In one particular embodiment of the method in FIG. 2, the composite image 18 is generated and displayed on a computer such as the computer 30 of the apparatus 25 in FIG. 3. In one particular embodiment, the computer 30 employs a graphical user interface (“GUI”) operating system such as WINDOWS® 95 or WINDOWS® NT manufactured and sold by the Microsoft Corporation of Redmond, Wash. However, the invention is not so limited as a variety of operating systems may be suitable for this purpose. The computer 30 is programmed to implement the invention as disclosed below and the user interacts with the computer 30 to control the process through the GUI and a variety of peripheral devices.
The composite image 18 containing the correlation error is displayed by the computer 30 on the monitor 34 using the GUI. The user then selects a group of discrete picture elements, known as “pixels,” containing the correlation error using the mouse 42. The computer 30 then determines which constituent images were used to generate this portion of the composite image 18 and ascertains their correlation offsets. One way to do this is to store a listing of the constituent images and their correlation offsets while generating the composite image and then consult this stored information during the correction process.

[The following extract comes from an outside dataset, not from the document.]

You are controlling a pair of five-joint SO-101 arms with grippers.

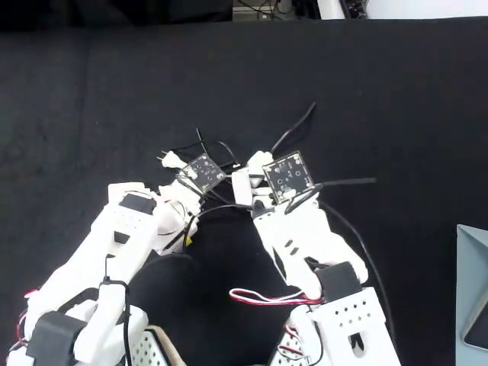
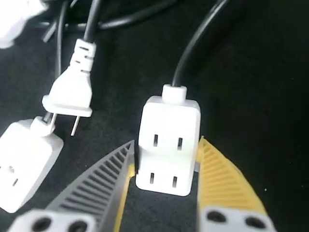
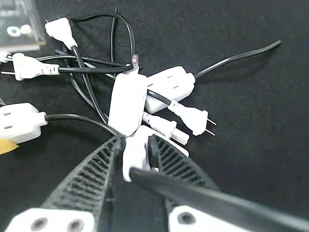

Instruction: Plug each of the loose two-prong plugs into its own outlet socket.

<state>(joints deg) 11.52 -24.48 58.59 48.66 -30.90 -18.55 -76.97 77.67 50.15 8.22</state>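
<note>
In the left wrist view my left gripper (image 2: 166, 144) is shut on a white outlet socket (image 2: 168, 140), its slots facing up and its black cord leading away. Beside it a loose white plug (image 2: 70, 94) rests with its prongs at the edge of a second socket block (image 2: 24, 164). My right gripper (image 3: 136, 142) is shut on a white plug (image 3: 136, 155) with a thick black cord. That plug sits against the end of a long white socket block (image 3: 128, 104). More loose plugs (image 3: 193, 117) and another socket (image 3: 170, 81) lie tangled around it. From above, both arms meet over the cord pile (image 1: 229, 171).
Black cords (image 1: 293, 128) trail out from the pile across the black table (image 1: 396, 91). A grey-blue container (image 1: 474, 290) stands at the right edge. Red and white wires (image 1: 259, 297) hang by the right arm's base.
</note>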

The constituent images 10 and 14 are then displayed for the user, either in or out of the context of the composite image 18. The user can then employ the mouse 42 or direction keys of the keyboard 44 to correct the one or more of the associated correlation offsets until the subject matter of the constituent images 10 and 14 is properly correlated. Conceptually, this may be pictured, and graphically presented via the GUI on the computer 30, as sliding the constituent images 10 and 14 back and forth until achieving the proper correlation. The computer 30 then determines the new correlation offsets and implements them in the composite image 18.
Typically, although not necessarily in all embodiments, the correction of correlation errors as set forth with respect to FIG. 2 is part of a larger process for generating a composite image. This larger process generally also includes capturing the constituent images for use in generating the composite image. Such an embodiment is discussed below in connection with the apparatus 25 illustrated in FIGS. 2-3 to perform the method illustrated in FIGS. 6A-6B.
The constituent images 10 and 14 may be captured and the composite image 18 generated using the apparatus 25 of FIG. 3. The apparatus 25 in this particular embodiment generally includes a camera 26 rotatably mounted on a tripod 28 and a computer 30 linked to the camera 26 by a cable 32. Note, however, that the invention is not so limited as many variations in the apparatus 25 may be encountered in various alternative embodiments.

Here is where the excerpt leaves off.